Les élections dangereuses 7/12

Olivier Bay

Nouvelle d'anticipation en 12 parties

À l'origine de la mission

Paris, 26 avril 2027


Cette dernière semaine d'avril venait d'accoucher des résultats du premier tour de l'élection présidentielle. Beaucoup de sondages avaient annoncé depuis des mois, un deuxième tour entre l'actuel ministre de l'Intérieur Ian Poussard et son adversaire du Front pour une France Forte, Édouard de Franc. Ce dernier avait eu une ascension fulgurante contre toute attente. Sa campagne avait été remarquable. Il avait réussi à sortir son Parti de l'anonymat pour en faire le premier Parti de France. Excellent orateur, il avait su décrédibilisé le pouvoir en place, tenu par le Parti Républicain Français et faire adhérer le peuple à ses thèses nationalistes. Le ministre de l'Intérieur, Ian Poussard, avait encore une chance d'obtenir l'investiture, mais la profonde défiance de la population à l'encontre du parti du gouvernement, suite à de nombreux scandales, lui rendrait la tâche difficile.

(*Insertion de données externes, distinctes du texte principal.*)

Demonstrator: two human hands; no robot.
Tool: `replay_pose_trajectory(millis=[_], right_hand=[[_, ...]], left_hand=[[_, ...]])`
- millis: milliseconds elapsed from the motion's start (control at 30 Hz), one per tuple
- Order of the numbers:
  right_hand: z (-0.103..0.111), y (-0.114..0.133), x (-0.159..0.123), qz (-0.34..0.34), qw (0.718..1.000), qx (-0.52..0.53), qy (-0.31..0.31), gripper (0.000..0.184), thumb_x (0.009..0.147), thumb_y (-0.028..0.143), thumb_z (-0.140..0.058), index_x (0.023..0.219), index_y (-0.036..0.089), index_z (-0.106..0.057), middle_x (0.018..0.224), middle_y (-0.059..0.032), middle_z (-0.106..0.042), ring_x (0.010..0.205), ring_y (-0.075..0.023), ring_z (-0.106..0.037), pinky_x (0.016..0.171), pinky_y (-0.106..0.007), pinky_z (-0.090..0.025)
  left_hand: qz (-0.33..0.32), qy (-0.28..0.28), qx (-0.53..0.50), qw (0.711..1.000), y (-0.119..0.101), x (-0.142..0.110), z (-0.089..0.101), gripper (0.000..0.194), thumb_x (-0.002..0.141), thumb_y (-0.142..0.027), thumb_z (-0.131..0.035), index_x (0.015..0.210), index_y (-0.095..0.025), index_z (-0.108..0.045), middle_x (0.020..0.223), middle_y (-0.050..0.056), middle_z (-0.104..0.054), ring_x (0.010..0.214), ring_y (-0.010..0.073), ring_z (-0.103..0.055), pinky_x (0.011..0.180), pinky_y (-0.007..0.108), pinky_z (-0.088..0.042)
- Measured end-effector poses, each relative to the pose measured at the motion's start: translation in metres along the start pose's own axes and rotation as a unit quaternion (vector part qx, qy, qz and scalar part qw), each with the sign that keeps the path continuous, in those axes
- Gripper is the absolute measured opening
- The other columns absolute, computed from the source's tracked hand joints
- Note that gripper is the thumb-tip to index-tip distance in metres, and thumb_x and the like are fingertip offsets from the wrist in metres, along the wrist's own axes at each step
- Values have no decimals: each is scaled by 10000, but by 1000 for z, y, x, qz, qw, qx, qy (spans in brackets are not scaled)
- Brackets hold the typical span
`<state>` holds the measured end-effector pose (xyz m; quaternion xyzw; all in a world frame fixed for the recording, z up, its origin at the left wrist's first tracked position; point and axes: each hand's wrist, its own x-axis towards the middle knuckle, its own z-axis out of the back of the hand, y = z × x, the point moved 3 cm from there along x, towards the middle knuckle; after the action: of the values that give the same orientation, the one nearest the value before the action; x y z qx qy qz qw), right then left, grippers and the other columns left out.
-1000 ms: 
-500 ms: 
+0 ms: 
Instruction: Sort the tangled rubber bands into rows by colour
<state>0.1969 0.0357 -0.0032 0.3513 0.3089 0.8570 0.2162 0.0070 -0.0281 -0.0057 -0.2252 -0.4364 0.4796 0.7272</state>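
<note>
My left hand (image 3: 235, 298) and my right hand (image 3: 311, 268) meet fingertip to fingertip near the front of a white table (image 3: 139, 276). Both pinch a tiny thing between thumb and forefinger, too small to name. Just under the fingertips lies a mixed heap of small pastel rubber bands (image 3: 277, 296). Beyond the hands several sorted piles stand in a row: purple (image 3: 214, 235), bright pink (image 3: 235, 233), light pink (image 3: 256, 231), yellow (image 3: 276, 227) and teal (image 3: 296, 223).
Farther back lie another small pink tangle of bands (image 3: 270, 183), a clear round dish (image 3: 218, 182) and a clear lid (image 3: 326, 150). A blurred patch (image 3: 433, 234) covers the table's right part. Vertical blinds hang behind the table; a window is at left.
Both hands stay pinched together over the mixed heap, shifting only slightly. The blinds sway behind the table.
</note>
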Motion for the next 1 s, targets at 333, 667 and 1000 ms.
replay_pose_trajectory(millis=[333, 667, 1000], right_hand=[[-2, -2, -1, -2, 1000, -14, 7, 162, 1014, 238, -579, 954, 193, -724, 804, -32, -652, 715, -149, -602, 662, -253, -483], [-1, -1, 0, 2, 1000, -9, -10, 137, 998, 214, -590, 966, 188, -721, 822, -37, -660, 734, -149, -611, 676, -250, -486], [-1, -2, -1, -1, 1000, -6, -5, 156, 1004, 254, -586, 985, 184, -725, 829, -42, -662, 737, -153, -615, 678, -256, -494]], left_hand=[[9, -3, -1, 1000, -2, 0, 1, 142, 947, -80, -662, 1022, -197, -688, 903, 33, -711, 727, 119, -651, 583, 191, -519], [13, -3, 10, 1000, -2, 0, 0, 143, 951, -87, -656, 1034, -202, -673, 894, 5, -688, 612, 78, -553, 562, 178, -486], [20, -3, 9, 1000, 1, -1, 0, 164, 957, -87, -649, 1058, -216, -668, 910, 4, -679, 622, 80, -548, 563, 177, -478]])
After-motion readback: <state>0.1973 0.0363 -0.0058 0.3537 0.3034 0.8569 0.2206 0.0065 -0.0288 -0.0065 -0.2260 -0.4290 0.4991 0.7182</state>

Dans le Quartier Général du PRF, les derniers sondages soulevaient un vent de panique au sein des cadres dirigeants. La comptabilisation des reports de voix mettait le ministre de l'Intérieur en léger retrait par rapport à son adversaire. Une réunion de crise avait été organisé. Une bonne vingtaine de personnes, parmi les plus proches collaborateurs du ministre de l'Intérieur, avaient été rassemblés dans la plus grande salle de réunion du siège du Parti. Tout le monde avait pris place autour de la grande table oblongue qui dominait le centre de la pièce.

— Vous vous rendez compte que je suis à deux doigts de perdre ? fit remarquer le candidat de manière agressive.

Aucune des personnes présentes n'avait soufflé mot face à ces propos. On sentait de la crainte pour l'ensemble d'entre eux, à l'exception de l'homme à sa droite qui restait impassible suite à cette remarque cinglante. Le sujet de cette réunion ne semblait pas l'intéresser. Il y avait une raison simple à cela : il n'avait aucun rôle à jouer dans cette élection. Il était le plus haut représentant de l'État, le président de la République, Jérôme Monnier. Il avait été poussé à céder sa place de candidat à contrecœur à son ministre de l'Intérieur. Il n'avait pourtant pas atteint la limite des deux mandats, mais il avait été dans l'obligation de se retirer de la course à une deuxième investiture, suite à sa longue et interminable chute de popularité dans les sondages. Le bon sens lui dictait de penser que cette dégringolade venait des cadres du camp adverse. Mais il avait l'intime conviction que son voisin de gauche n'était pas étranger à cette impopularité. Ce dernier avait toujours montré ouvertement ses ambitions et se montrait bien capable de manipuler l'opinion et éliminer les adversaires de son propre camp pour arriver à ses fins.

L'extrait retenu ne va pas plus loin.